• **Action item**
What you return should match the data below exactly, line for line.

START Supplied information

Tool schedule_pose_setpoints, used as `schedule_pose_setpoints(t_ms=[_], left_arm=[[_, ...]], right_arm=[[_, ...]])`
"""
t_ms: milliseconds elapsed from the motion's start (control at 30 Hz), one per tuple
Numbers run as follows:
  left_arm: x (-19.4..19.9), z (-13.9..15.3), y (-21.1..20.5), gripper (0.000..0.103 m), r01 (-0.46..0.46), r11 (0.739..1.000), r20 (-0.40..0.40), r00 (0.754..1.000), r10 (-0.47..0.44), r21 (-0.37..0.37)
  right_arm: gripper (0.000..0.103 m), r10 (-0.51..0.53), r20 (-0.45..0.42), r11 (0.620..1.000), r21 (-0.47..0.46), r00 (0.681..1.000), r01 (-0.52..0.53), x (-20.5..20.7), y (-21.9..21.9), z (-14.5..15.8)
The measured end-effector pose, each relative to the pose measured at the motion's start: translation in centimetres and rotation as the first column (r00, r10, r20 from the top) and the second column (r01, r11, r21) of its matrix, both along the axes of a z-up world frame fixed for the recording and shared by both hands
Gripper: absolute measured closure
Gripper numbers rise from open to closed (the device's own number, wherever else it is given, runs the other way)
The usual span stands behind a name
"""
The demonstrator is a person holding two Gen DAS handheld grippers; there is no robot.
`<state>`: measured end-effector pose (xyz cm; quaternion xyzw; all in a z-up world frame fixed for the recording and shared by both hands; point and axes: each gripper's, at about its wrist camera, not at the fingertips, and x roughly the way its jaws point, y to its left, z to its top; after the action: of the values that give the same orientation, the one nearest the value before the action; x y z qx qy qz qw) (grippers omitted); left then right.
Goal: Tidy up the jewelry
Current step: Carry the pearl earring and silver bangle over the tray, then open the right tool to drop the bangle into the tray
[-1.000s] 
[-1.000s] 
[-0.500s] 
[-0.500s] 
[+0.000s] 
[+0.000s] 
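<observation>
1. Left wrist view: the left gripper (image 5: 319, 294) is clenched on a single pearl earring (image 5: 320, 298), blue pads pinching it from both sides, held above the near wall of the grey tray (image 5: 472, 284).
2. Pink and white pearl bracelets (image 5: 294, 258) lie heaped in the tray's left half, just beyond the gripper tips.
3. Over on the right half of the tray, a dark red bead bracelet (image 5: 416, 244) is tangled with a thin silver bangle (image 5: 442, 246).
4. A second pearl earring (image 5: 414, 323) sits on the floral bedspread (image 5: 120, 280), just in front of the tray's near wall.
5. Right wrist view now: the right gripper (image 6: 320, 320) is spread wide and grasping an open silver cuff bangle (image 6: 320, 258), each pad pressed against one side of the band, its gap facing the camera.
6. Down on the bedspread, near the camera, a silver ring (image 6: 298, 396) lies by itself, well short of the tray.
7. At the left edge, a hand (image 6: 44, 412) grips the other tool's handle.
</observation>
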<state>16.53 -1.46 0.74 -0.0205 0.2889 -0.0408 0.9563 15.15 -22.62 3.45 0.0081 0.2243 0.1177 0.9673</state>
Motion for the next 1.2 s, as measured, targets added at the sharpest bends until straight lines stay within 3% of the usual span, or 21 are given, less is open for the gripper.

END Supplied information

• **Task result**
Tool schedule_pose_setpoints, used as `schedule_pose_setpoints(t_ms=[_], left_arm=[[_, ...]], right_arm=[[_, ...]])`
"""
t_ms: milliseconds elapsed from the motion's start (control at 30 Hz), one per tuple
Numbers run as follows:
  left_arm: x (-19.4..19.9), z (-13.9..15.3), y (-21.1..20.5), gripper (0.000..0.103 m), r01 (-0.46..0.46), r11 (0.739..1.000), r20 (-0.40..0.40), r00 (0.754..1.000), r10 (-0.47..0.44), r21 (-0.37..0.37)
  right_arm: gripper (0.000..0.103 m), r10 (-0.51..0.53), r20 (-0.45..0.42), r11 (0.620..1.000), r21 (-0.47..0.46), r00 (0.681..1.000), r01 (-0.52..0.53), x (-20.5..20.7), y (-21.9..21.9), z (-14.5..15.8)
The measured end-effector pose, each relative to the pose measured at the motion's start: translation in centimetres and rotation as the first column (r00, r10, r20 from the top) and the second column (r01, r11, r21) of its matrix, both along the axes of a z-up world frame fixed for the recording and shared by both hands
Gripper: absolute measured closure
Gripper numbers rise from open to closed (the device's own number, wherever else it is given, runs the other way)
The usual span stands behind a name
"""
The demonstrator is a person holding two Gen DAS handheld grippers; there is no robot.
`<state>`: measured end-effector pose (xyz cm; quaternion xyzw; all in a z-up world frame fixed for the recording and shared by both hands; point and axes: each gripper's, at about its wrist camera, not at the fingertips, and x roughly the way its jaws point, y to its left, z to its top; after the action: of the values that give the same orientation, the one nearest the value before the action; x y z qx qy qz qw) (grippers omitted); left then right.
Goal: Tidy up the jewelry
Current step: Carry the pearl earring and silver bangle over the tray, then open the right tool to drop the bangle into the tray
[-1.000s] 
[-1.000s] 
[-0.500s] 
[-0.500s] 
[+0.000s] 
[+0.000s] 
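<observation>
1. Left wrist view: the left gripper (image 5: 319, 294) is clenched on a single pearl earring (image 5: 320, 298), blue pads pinching it from both sides, held above the near wall of the grey tray (image 5: 472, 284).
2. Pink and white pearl bracelets (image 5: 294, 258) lie heaped in the tray's left half, just beyond the gripper tips.
3. Over on the right half of the tray, a dark red bead bracelet (image 5: 416, 244) is tangled with a thin silver bangle (image 5: 442, 246).
4. A second pearl earring (image 5: 414, 323) sits on the floral bedspread (image 5: 120, 280), just in front of the tray's near wall.
5. Right wrist view now: the right gripper (image 6: 320, 320) is spread wide and grasping an open silver cuff bangle (image 6: 320, 258), each pad pressed against one side of the band, its gap facing the camera.
6. Down on the bedspread, near the camera, a silver ring (image 6: 298, 396) lies by itself, well short of the tray.
7. At the left edge, a hand (image 6: 44, 412) grips the other tool's handle.
</observation>
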<state>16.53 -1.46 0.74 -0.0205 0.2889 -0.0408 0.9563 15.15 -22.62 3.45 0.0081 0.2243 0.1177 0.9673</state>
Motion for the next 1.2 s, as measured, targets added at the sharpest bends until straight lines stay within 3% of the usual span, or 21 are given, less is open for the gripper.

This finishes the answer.